Serge Dumont ; Karim Lebhour, vendredi 16 mai 2008

En Cis­jor­danie et dans la bande de Gaza, le 60e anni­ver­saire de la « catas­trophe » a été rappelé dans la pro­tes­tation et le deuil.

« La sécurité d’Israël dépend de notre indé­pen­dance et de notre propre sécurité. La pour­suite de l’occupation n’apportera jamais la sécurité à per­sonne. » S’exprimant à Ramallah à l’occasion de la com­mé­mo­ration offi­cielle de la Nakba (la « catas­trophe » que repré­sente pour les Pales­ti­niens la création de l’Etat hébreu le 14 mai 1948), Mahmoud Abbas a déclaré jeudi que « soixante ans de rancœur et de frus­tration ne doivent pas faire perdre espoir au peuple pales­tinien ». Il a estimé que « le moment est arrivé de créer un Etat indé­pendant » et il a réaf­firmé le droit au retour des réfugiés de 1948 et de 1967.
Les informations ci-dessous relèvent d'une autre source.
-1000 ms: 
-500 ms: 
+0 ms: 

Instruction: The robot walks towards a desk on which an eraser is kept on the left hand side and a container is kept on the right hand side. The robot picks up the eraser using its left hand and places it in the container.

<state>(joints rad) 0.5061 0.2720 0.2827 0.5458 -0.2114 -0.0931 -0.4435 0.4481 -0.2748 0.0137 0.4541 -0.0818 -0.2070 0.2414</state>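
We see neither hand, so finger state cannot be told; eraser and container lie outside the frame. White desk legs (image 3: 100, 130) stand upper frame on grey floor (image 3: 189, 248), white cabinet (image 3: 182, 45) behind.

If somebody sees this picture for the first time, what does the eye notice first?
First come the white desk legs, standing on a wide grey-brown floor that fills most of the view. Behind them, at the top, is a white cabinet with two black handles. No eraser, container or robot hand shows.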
Au même moment, sur la place Al-​​Menara (le cœur de la ville) des réfugiés venus du camp d’El-Hamari ont défilé en com­pagnie de mili­tants du Fatah et d’une série d’autres orga­ni­sa­tions pales­ti­niennes (sauf le Hamas). Ils bran­dis­saient la clef de leur domicile aban­donné en 1948 ou en 1967. « Je n’ai plus revu Salameh (ndlr : un village englobé dans le grand Tel-​​Aviv) depuis soixante ans et je me demande ce que la ferme de mes parents est devenue, explique cette pay­sanne habillée de la robe brodée tra­di­tion­nelle. Lorsque nous avons quitté nos murs dans une char­rette tirée par un âne, je ne me suis pas rendu compte que l’on partait pour tou­jours. Je me sou­viens encore de l’odeur du jasmin et du coucher de soleil sur la plage. Je don­nerais beaucoup pour revoir cela un jour. »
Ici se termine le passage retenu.